# [Data]
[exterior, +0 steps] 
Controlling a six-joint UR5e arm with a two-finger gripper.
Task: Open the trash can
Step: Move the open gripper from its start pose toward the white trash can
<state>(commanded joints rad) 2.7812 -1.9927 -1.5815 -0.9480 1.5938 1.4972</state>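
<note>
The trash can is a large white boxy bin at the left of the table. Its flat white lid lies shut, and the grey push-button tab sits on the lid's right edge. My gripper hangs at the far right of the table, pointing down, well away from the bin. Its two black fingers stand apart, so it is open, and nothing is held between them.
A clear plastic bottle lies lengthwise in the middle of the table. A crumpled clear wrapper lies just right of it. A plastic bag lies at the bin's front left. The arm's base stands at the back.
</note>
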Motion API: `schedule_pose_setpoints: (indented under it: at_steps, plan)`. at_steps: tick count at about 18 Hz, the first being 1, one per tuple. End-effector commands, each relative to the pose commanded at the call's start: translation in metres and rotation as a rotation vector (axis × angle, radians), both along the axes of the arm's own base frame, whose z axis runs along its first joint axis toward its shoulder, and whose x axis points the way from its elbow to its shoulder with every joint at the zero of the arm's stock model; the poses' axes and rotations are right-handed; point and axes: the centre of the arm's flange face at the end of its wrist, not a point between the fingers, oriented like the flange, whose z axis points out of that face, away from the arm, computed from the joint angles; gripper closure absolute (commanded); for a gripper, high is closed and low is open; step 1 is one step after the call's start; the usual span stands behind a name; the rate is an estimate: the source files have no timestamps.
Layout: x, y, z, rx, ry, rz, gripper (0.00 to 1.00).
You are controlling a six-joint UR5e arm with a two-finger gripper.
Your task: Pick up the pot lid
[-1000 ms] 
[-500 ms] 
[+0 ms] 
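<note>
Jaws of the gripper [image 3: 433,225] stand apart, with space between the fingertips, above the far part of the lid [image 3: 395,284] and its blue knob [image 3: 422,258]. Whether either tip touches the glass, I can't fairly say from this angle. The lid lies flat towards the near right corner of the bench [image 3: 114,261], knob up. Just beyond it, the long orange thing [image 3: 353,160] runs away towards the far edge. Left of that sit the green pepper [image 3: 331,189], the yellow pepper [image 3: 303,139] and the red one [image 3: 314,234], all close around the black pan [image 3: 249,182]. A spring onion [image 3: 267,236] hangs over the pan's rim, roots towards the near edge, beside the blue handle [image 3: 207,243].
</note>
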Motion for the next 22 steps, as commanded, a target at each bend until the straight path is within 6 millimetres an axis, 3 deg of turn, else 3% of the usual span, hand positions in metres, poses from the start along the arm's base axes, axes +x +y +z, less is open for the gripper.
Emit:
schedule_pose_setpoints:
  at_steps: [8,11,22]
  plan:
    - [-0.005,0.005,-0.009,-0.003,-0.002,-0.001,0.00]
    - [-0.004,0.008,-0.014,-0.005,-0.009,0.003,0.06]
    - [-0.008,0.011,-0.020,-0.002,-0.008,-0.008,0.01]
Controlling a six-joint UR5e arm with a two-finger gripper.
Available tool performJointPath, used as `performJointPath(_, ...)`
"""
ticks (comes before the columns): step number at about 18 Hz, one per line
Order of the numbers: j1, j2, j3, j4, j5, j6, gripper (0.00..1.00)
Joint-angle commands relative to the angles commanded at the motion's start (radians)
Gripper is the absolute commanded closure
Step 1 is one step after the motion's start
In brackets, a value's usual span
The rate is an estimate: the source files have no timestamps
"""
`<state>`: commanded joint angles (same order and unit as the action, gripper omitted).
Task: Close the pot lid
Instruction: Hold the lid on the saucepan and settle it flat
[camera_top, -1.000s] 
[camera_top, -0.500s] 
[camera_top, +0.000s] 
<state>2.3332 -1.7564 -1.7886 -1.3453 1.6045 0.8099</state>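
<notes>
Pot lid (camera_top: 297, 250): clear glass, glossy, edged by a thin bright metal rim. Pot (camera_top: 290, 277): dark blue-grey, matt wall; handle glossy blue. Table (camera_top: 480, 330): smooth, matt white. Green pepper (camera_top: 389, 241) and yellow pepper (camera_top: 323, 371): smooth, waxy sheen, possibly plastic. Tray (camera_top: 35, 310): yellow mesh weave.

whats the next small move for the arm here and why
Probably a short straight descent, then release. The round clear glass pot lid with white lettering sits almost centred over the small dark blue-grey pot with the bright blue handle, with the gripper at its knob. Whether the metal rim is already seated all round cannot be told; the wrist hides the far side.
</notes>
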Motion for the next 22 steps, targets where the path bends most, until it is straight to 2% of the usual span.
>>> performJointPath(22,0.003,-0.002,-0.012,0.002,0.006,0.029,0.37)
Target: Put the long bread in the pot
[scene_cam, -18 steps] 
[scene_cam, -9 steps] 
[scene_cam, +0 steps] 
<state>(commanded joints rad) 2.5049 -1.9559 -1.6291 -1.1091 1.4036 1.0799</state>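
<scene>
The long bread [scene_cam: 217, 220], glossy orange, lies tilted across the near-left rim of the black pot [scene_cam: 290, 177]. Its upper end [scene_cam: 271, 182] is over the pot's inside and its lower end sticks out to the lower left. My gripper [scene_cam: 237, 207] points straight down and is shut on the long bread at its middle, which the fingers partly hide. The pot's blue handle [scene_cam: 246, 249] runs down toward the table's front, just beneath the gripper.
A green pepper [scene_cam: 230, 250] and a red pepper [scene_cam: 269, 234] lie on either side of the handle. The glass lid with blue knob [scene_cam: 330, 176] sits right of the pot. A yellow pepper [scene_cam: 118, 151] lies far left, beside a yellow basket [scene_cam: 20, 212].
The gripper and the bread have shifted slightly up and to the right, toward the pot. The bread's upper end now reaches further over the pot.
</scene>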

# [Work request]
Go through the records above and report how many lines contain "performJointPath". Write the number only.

# [Output of the exercise]
2